Lightweight Multimodal LLM-Enabled Cost-Effective Defect Grading of Power Transmission Equipment

Lightweight Multimodal LLM-Enabled Cost-Effective Defect Grading of Power Transmission Equipment

基于轻量级多模态大模型的输电设备缺陷分级研究

Abstract: Defect grading of power transmission equipment (DGPTE) is crucial to the stability of electric energy transmission.
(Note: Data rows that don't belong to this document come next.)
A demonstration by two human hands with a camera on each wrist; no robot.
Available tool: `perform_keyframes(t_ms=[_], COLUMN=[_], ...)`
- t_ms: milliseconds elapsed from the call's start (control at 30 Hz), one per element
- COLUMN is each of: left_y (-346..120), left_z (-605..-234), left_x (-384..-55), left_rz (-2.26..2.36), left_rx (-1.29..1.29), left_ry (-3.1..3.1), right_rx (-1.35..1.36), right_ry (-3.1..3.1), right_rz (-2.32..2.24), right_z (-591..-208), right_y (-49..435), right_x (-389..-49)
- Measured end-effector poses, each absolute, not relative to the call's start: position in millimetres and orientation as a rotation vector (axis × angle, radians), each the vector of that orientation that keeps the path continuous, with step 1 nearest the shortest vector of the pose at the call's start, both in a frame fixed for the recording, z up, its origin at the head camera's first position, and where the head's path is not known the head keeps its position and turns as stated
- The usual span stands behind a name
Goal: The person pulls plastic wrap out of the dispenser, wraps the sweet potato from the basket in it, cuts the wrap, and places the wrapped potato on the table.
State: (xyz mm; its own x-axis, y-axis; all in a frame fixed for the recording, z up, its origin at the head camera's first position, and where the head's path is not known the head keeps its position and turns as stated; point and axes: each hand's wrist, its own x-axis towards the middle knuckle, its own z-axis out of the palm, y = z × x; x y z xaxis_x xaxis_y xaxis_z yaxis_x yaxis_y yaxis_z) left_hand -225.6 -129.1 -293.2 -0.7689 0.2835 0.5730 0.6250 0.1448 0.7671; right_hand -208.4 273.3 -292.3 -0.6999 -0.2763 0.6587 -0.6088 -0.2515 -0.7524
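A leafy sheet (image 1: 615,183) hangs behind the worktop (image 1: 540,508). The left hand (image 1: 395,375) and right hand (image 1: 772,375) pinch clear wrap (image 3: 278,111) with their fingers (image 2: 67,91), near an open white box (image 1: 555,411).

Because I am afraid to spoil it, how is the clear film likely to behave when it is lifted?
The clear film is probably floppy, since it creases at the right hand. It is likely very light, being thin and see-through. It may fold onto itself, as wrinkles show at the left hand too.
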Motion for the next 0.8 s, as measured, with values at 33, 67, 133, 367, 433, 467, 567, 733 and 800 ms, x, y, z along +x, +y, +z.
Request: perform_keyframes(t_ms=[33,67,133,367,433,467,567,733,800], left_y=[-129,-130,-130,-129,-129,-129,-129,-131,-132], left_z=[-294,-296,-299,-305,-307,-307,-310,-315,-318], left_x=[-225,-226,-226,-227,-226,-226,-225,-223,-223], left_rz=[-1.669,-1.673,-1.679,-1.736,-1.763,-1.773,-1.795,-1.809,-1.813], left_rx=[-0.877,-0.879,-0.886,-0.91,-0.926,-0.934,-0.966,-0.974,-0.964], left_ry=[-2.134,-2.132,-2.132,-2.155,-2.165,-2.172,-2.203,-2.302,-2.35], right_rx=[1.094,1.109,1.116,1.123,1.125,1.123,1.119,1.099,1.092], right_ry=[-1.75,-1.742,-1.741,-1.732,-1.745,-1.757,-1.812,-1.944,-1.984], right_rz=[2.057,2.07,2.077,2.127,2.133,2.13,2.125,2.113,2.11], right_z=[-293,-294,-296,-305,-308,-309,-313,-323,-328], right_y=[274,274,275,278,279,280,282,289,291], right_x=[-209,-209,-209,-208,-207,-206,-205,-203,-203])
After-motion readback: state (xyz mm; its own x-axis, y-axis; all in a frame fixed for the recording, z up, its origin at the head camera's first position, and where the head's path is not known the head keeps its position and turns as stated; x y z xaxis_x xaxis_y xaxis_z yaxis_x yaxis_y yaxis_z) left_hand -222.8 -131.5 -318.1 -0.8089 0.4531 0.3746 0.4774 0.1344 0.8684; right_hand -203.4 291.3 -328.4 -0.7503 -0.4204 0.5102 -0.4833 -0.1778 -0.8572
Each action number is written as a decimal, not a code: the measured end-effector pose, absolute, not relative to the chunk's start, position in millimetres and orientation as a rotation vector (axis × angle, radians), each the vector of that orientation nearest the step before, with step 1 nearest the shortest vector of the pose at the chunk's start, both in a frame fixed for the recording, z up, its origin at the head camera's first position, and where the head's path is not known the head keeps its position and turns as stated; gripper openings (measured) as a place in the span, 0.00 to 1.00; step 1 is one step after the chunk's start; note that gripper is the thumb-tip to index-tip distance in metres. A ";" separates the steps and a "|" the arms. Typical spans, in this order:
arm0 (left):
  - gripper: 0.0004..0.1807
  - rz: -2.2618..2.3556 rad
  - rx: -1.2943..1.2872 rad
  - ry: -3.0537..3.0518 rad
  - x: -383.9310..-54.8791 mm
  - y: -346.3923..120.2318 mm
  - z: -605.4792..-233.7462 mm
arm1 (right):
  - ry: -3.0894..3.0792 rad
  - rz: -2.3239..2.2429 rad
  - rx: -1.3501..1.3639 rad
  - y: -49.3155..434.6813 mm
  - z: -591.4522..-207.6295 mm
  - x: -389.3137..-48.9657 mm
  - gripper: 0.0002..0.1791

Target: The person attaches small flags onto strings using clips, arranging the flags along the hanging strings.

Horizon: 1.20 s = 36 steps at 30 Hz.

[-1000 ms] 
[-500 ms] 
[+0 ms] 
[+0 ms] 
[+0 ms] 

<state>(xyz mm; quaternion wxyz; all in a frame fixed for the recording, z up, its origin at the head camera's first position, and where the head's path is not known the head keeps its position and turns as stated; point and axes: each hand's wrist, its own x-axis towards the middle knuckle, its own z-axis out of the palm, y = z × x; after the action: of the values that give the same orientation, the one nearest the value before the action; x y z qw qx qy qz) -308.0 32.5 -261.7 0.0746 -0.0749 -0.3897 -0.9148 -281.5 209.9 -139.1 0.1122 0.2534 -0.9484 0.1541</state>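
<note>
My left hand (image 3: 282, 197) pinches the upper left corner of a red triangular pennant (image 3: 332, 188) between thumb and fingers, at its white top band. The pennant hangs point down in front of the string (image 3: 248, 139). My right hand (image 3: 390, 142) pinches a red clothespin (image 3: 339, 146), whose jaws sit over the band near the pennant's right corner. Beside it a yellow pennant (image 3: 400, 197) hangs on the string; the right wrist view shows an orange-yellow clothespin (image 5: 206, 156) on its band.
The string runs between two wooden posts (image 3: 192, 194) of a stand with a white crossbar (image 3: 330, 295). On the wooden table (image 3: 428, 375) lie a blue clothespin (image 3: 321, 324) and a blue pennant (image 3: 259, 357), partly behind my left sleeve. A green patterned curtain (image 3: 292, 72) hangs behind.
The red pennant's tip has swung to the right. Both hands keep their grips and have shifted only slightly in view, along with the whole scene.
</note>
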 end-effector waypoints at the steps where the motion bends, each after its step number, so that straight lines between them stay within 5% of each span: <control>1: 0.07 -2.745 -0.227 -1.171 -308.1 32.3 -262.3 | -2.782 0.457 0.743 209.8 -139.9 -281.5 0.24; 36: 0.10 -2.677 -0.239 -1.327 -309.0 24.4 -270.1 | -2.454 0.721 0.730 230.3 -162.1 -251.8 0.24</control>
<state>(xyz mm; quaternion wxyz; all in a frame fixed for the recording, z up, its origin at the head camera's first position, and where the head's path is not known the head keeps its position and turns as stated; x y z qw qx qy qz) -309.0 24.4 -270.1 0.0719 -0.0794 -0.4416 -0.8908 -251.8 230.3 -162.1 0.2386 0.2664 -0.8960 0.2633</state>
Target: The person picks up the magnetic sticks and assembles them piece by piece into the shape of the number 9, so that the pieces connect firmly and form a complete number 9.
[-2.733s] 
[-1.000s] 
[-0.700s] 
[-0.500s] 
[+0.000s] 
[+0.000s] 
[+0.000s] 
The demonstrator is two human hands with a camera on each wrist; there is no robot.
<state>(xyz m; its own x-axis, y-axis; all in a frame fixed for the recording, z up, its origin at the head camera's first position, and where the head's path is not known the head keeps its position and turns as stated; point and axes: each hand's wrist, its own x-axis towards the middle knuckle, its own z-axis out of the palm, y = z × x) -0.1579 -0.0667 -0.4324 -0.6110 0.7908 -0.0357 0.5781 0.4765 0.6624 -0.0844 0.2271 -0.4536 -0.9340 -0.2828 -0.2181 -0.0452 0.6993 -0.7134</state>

Although existing machine learning methods exhibit strong capabilities in defect detection, they are plagued by difficulties in integrating expert experience and facing class imbalance in more refined defect grading field.

摘要: 输电设备缺陷分级(DGPTE)对于电力传输的稳定性至关重要。尽管现有的机器学习方法在缺陷检测方面表现出强大的能力,但在更精细的缺陷分级领域,它们在整合专家经验和应对类别不平衡问题上仍面临诸多困难。

To address this issue, this paper introduces a novel defect grading framework based on multimodal large language model (MLLM). Specifically, this approach maximizes the commercial MLLMs’ potential of DGPTE through in-context learning and obtains the state-of-the-art (SOTA) model.

为了解决这一问题,本文引入了一种基于多模态大语言模型(MLLM)的新型缺陷分级框架。具体而言,该方法通过上下文学习(In-context learning)最大化了商业多模态大模型在输电设备缺陷分级中的潜力,并获得了当前最优(SOTA)模型。

By sending a secondary request to this model, a small number of chain of thought-based question-answer pairs (Q&As) are generated, which effectively reduces the cost of manual annotation. In this way, these high-quality interpretable Q&As are used to train Qwen3-VL-8B via Low-Rank Adaption-based supervised fine-tuning (SFT).

通过向该模型发送二次请求,系统生成了少量基于思维链(Chain of Thought)的问答对(Q&As),这有效地降低了人工标注的成本。随后,这些高质量且具有可解释性的问答对被用于通过基于低秩自适应(LoRA)的监督微调(SFT)来训练 Qwen3-VL-8B 模型。

Experimental results on three DGPTE tasks demonstrate that fine-tuning only the language model layer yields the SOTA performance. Furthermore, multi-task joint fine-tuning verifies the feasibility of handling multiple grading tasks within only a single lightweight MLLM.

在三项输电设备缺陷分级任务上的实验结果表明,仅微调语言模型层即可达到当前最优性能。此外,多任务联合微调验证了在单一轻量级多模态大模型中处理多个分级任务的可行性。